O produto ampliado inclui características tangíveis e intangíveis (estilo, imagem, conteúdo, finalidade), apresenta-se como demonstração, veículo e incentivo do processo de mudança social intrínseco e é multifuncional para os alvos internos e externos (retorno imediato da participação, concretização da missão, experiencia de capacitação, ferramenta de comunicação, resultado para os stakeholders, produto de entretenimento e informação).
Concretiza-se assim a aproximação entre elementos do sistema de produção e consumo e formas de realização material e simbólica com diferentes níveis de envolvimento: cognitivo, emocional, económico, psicológico e moral.
Experiencia e fruição artística juntam os parceiros no duplo contexto de “música” e “consumo” enquanto formas de “agir social dotadas de significado” [6], que apelam ao sentido de pertença e identificação, criam satisfação pessoal e prazer estético individual mas também denotam níveis de atenção, interesse e ação na esfera cultural e social.

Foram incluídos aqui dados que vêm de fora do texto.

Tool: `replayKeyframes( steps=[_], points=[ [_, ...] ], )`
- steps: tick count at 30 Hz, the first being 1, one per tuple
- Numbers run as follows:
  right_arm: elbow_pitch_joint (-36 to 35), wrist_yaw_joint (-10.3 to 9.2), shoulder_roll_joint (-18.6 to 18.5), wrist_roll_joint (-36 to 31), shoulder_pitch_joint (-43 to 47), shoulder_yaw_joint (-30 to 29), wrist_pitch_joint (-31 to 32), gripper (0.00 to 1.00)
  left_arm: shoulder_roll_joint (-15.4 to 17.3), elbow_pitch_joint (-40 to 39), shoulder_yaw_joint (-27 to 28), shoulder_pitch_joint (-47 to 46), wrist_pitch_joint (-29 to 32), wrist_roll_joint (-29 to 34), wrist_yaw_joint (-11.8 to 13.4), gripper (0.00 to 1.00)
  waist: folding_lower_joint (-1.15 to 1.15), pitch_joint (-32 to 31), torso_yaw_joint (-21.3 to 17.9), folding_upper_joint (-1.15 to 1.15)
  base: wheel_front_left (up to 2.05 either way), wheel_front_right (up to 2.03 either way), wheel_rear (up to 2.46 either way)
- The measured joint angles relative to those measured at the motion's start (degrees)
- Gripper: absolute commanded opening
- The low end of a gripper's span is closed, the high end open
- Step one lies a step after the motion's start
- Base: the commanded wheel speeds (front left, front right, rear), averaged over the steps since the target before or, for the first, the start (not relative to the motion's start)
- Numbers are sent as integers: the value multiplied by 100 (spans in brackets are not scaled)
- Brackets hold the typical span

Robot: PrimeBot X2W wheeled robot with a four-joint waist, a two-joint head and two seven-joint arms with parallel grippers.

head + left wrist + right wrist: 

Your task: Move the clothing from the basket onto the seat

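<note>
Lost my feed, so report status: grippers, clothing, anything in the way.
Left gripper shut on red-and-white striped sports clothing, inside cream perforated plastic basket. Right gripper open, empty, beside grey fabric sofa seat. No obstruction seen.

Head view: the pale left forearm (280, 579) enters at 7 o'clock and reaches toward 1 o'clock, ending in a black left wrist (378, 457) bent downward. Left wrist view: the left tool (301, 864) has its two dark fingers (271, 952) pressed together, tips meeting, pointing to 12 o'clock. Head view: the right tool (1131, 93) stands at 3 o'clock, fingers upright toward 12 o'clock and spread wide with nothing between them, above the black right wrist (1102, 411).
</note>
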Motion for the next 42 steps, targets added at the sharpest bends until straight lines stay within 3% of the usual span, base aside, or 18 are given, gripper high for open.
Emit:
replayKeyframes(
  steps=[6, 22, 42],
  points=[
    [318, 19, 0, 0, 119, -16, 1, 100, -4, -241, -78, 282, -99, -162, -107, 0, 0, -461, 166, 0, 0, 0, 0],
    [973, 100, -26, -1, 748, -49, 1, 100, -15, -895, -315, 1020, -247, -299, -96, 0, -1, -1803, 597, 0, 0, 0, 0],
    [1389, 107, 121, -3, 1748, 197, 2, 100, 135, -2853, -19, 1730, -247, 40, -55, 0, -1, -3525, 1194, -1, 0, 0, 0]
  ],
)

Começando por influenciar motivações e comportamentos quotidianos ligados ao consumo e às causas sociais, incentiva-se uma transformação profunda e progressiva de ideias e valores de cidadania e participação, no plano individual e coletivo.
As atitudes de responsabilidade social estratégica dos parceiros externos permitem ultrapassar a lógica de caridade em prol do investimento social, para os projetos ganharem estabilidade e amplitude: pode estabelecer-se compromissos a médio e longo prazo disponibilizando competências (literacia, cursos, formação profissionalizante), serviços (i.e. serviços dos bancos financiadores, campanhas de comunicação, produções artísticas), recursos (tornar-se cliente das empresas sociais criadas pelos ex-utentes dos projetos), tempo e instalações (espaço de interação entre ex-utentes, profissionais, sociedade civil, os seus trabalhadores e stakeholders), fomentando educação, empreendedorismo e novos circuitos económicos.

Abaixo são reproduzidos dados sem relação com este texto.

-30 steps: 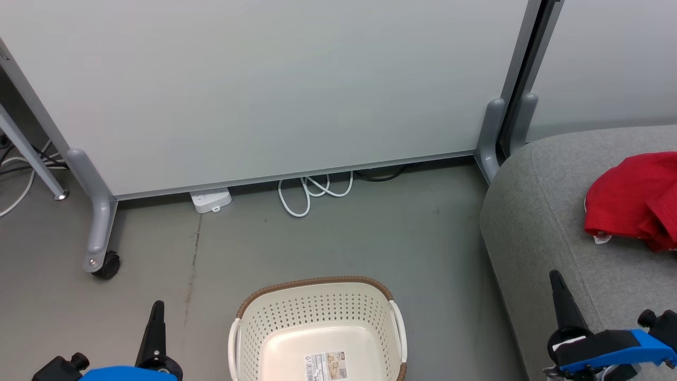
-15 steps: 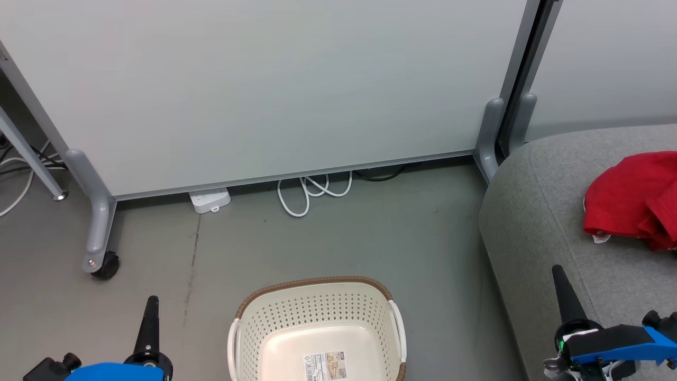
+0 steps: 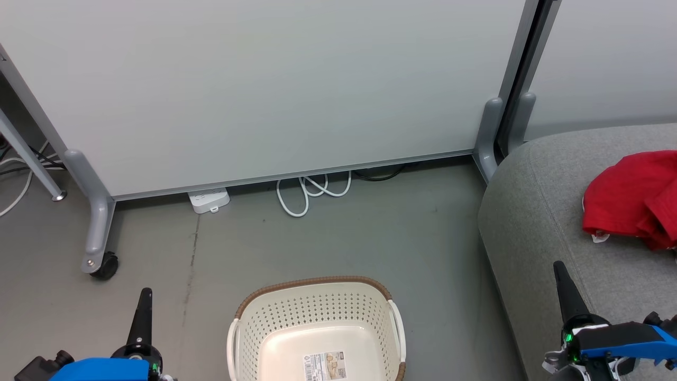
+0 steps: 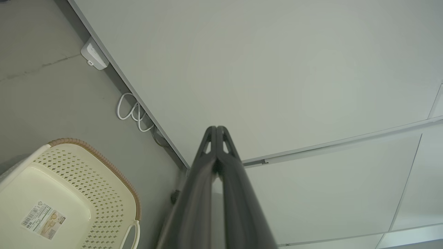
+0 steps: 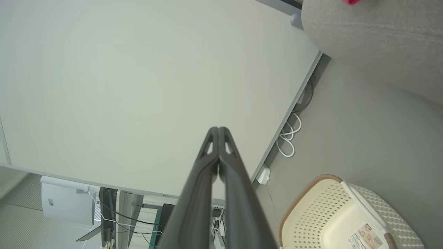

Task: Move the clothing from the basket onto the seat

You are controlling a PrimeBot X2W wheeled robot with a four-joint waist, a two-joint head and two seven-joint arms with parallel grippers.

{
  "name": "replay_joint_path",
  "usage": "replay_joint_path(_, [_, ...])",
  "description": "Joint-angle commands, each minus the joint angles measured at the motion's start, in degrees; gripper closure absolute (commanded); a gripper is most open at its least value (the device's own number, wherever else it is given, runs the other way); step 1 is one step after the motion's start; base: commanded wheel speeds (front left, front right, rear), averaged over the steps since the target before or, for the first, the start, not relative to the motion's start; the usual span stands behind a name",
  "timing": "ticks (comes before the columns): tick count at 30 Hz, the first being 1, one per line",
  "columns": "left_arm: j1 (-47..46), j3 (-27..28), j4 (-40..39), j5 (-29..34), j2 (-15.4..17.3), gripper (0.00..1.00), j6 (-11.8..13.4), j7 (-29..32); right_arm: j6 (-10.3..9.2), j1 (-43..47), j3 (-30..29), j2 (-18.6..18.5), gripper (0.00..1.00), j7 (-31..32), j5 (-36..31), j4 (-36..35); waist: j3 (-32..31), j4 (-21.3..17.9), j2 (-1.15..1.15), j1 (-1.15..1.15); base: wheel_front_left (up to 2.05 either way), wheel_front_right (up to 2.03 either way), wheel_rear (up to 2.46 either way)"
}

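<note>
Pale partition panel [image 3: 264, 90] on grey metal feet [image 3: 97, 211], one with a black caster [image 3: 108, 266]; second panel [image 3: 603, 58] just beside it; grey floor [image 3: 359, 238] with a thin dark crack [image 3: 191, 264]; white power strip [image 3: 209, 200] and looped white cable [image 3: 312, 193] at the panel's base.

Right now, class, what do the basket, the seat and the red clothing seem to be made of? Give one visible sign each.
The basket: likely moulded plastic, cream, smooth with a slight sheen; punched holes, brown woven-look rim.
The seat: grey woven upholstery, matt; fine texture, stitched seam.
The clothing: soft red fabric, perhaps knit; it folds and crumples.
</note>
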Motion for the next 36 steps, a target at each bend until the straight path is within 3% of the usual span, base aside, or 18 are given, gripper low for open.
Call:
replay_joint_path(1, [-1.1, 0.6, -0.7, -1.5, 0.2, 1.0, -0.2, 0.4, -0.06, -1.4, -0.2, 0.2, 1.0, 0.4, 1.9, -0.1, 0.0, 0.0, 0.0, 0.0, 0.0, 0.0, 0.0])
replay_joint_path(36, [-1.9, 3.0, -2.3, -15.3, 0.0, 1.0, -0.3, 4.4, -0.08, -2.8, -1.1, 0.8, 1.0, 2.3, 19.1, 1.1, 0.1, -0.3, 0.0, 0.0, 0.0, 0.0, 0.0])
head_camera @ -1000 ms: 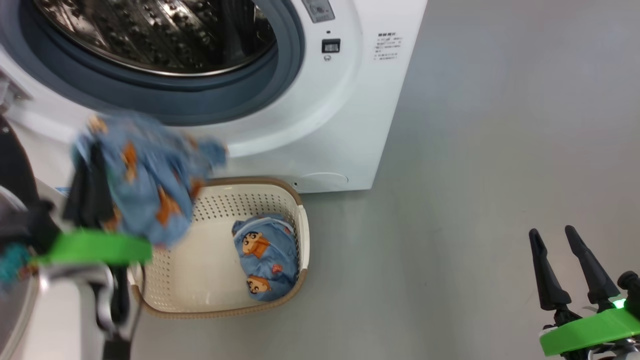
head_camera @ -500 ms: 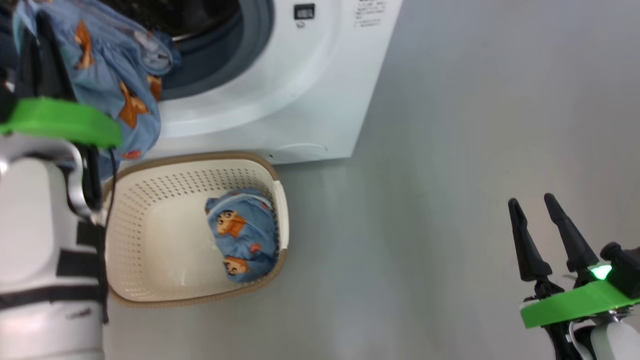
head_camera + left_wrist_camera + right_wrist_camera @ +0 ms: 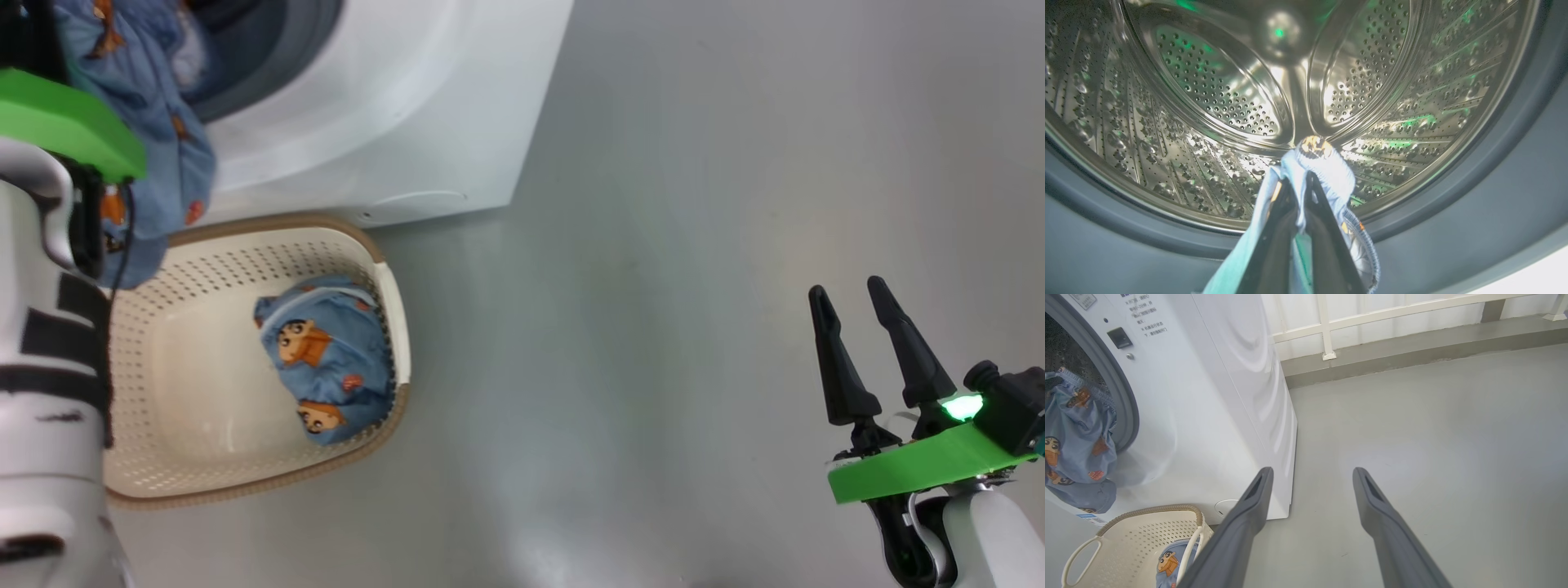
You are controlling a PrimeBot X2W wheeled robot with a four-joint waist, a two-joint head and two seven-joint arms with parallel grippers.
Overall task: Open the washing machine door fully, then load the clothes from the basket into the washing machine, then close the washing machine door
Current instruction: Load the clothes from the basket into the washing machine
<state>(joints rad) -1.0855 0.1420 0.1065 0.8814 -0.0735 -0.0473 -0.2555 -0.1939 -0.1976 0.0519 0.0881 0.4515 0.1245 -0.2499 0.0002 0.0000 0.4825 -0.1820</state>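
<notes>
Right, near end first. The left gripper (image 3: 1300, 179) is clamped tight on the held garment (image 3: 1327, 167). Blue cloth is bunched over the fingertips, so the tips are partly hidden. A second ago that gripper and cloth sat low, in front of the machine's lower front and just above the basket. Now they're up at the mouth, pointing into the drum (image 3: 1208, 90).

The head camera has swung too. Everything has slid left in its view, so that part isn't the things moving. In the head view the left fingers are cut off by the top-left corner. I get the green plate (image 3: 65, 122) and the pale left forearm (image 3: 41, 457), which covers the basket's left side.

The right gripper (image 3: 849, 290) is unchanged: jaws spread wide, nothing between them, over bare floor (image 3: 653, 286), well apart from the rest.

The basket (image 3: 269, 222) sits on the floor just in front of the washing machine (image 3: 392, 98). The second garment (image 3: 326, 367) hasn't budged and lies against the basket's right wall.

The held garment's tail hangs outside the opening, down over the white front, and hides part of the gasket (image 3: 1494, 212). Can't tell whether cloth touches it. Print on the machine's panel is too small to read. Farthest back, a white railing (image 3: 1327, 326) runs off the top edge.
</notes>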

A consciencialização e a partilha dos problemas sociais e das suas possíveis resoluções transformam a obrigação da contribuição social em oportunidades de cidadania ativa, através do desenvolvimento do bem comum a partir de acções de responsabilidade individual, “não para que todos sejam artistas mas para que ninguém seja escravo” [7].
Notas
[1] Bauman, Zygmunt (2009), Voglia di comunità, Roma-Bari: Editori La Terza.
[2] Foà, Caterina; Raquel, B. Ribeiro (2013), Da responsabilidade social das organizações ao consumo responsável. Projectos sociais e produtos culturais gratuitos, In H. V. Neto; S.L. Coelho (Eds) – Proceedings CIVE MORUM 2013 International Congress, Porto: Civeri Publishing, pp. 151-155.

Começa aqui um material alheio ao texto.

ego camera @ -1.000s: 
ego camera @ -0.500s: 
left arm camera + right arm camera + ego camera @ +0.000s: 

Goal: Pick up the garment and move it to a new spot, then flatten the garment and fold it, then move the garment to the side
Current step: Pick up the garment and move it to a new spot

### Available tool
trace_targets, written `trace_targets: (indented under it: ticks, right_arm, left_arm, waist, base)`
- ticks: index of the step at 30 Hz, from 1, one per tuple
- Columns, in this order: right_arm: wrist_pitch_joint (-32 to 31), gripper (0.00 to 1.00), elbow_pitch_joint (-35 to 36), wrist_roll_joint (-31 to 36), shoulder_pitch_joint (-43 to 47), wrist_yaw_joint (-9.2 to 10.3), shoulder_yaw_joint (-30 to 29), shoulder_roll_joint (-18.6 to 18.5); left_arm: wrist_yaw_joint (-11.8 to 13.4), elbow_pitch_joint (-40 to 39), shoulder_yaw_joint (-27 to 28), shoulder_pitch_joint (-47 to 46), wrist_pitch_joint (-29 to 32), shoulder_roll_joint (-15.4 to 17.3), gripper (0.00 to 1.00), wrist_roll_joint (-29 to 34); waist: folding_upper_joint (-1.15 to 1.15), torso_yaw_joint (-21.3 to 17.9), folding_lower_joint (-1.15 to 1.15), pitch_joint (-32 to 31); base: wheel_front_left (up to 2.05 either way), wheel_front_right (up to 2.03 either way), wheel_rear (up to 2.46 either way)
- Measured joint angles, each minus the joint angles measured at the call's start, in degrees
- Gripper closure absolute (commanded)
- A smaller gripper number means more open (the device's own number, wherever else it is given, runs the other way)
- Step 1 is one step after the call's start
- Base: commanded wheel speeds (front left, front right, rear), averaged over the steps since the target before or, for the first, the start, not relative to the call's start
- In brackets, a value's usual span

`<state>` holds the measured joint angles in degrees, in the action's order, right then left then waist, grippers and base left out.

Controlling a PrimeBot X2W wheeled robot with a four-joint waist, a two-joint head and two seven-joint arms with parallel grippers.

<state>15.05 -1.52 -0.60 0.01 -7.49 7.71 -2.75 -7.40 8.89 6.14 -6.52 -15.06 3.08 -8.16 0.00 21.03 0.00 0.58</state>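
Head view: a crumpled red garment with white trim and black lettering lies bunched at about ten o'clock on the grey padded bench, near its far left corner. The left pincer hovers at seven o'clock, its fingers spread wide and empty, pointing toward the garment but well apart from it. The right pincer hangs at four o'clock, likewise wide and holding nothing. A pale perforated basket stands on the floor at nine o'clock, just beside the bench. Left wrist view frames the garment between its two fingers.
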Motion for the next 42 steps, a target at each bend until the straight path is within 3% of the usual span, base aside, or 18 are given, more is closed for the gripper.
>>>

[3] Kotler, Philp; Zaltman, Gerald (1971), Social Marketing: An Approach to Planned Social Change, Journal of Marketing, 35 (7), 3-12.
[4] Foà, Caterina (2010), Musica, Comunicazione e Responsabilità Sociale. Analisi comparativa di due progetti educativi per l’integrazione sociale in Itália e Portogallo, Milão: Università degli Studi di Milano.
[5] Bauman, Zygmunt (2009), Voglia di comunità, Roma-Bari: Editori La Terza.
[6] Di Nallo, Egeria.; Paltrinieri, Roberta (2006). Cum Sumo. Prospettive di analisi del consumo nella società globale, Milão: Franco Angeli.
[7] Rodari, Gianni (2006), Grammatica della fantasia, Torino: Einaudi.